* [THE PROBLEM]: The output should be every line below that includes the word "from".

* [SUPPLIED INFORMATION]:
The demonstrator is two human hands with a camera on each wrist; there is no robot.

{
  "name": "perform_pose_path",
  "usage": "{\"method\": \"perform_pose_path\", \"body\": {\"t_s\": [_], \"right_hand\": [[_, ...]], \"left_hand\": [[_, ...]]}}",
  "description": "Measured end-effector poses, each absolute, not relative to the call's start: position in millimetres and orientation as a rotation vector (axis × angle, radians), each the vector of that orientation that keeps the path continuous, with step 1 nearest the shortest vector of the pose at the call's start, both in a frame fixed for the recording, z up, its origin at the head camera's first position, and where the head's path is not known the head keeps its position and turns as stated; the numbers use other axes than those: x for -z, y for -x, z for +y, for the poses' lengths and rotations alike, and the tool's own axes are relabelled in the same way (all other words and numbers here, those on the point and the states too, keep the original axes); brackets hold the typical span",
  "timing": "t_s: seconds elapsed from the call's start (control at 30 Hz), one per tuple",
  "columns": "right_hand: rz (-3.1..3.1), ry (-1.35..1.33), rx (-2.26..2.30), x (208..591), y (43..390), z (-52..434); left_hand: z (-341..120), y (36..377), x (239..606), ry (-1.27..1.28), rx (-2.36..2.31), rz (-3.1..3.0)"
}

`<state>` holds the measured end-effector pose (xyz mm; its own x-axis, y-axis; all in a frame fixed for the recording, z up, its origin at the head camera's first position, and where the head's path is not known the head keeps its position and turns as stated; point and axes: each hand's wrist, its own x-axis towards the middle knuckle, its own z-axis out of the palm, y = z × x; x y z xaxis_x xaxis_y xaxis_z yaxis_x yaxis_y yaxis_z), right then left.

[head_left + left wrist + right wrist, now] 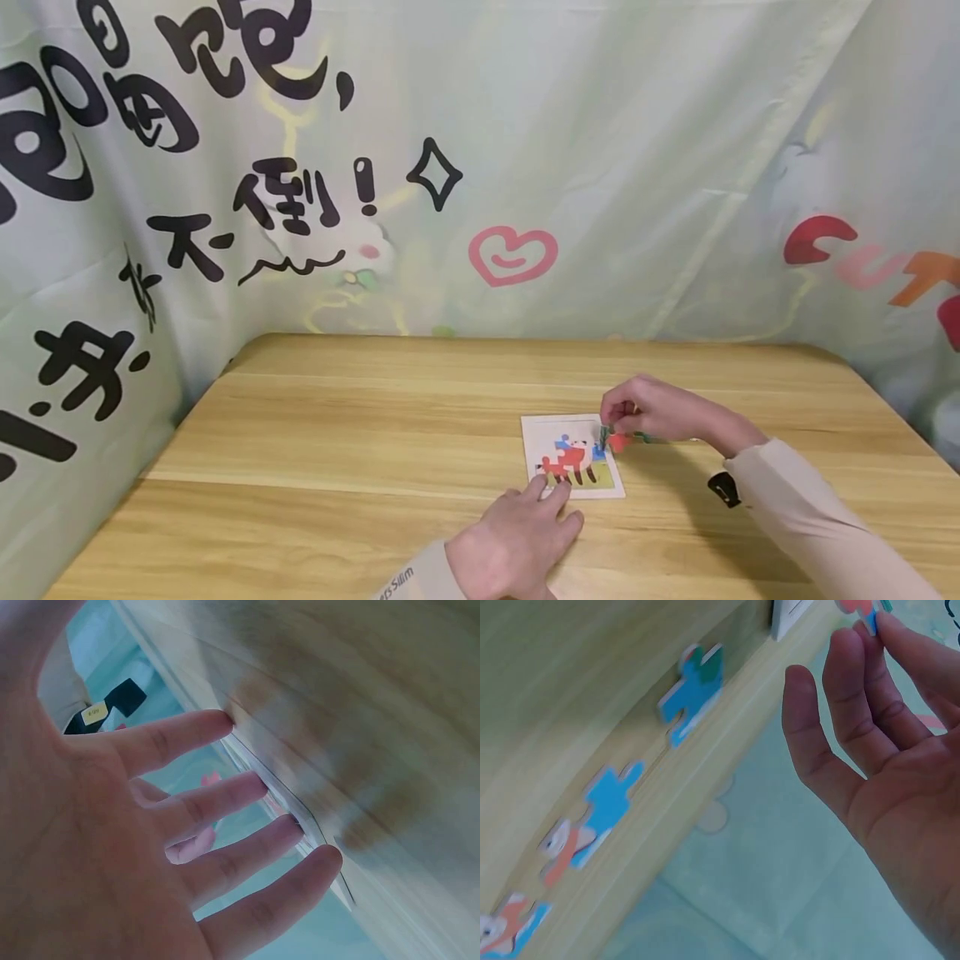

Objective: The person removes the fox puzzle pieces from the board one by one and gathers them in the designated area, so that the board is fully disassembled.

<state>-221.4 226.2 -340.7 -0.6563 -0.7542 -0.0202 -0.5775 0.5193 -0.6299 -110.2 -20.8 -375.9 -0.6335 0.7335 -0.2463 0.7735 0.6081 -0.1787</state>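
Puzzle board: white border; its picture shows a red-and-white animal with dark legs, blue patches, yellow-green ground. Held piece: coral and blue. Loose pieces: blue, with green, white or orange areas. Tabletop: tan, streaked wood grain. Curtain: pale grey-green, printed with black characters, a pink heart. Sleeves: beige; left one bears dark lettering.
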Motion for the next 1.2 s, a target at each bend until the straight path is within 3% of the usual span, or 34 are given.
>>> {"method": "perform_pose_path", "body": {"t_s": [1.2], "right_hand": [[2.493, 1.057, 0.831, 361, 211, 270]], "left_hand": [[-21, 111, 373, -1.265, 0.404, 2.682]]}}
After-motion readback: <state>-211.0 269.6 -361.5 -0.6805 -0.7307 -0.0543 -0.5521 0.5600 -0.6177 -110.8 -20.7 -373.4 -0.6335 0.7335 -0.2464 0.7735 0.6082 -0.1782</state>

* [COMPLETED EXERCISE]:
  "timing": "t_s: seconds elapsed from the call's start (control at 30 Hz), one per tuple",
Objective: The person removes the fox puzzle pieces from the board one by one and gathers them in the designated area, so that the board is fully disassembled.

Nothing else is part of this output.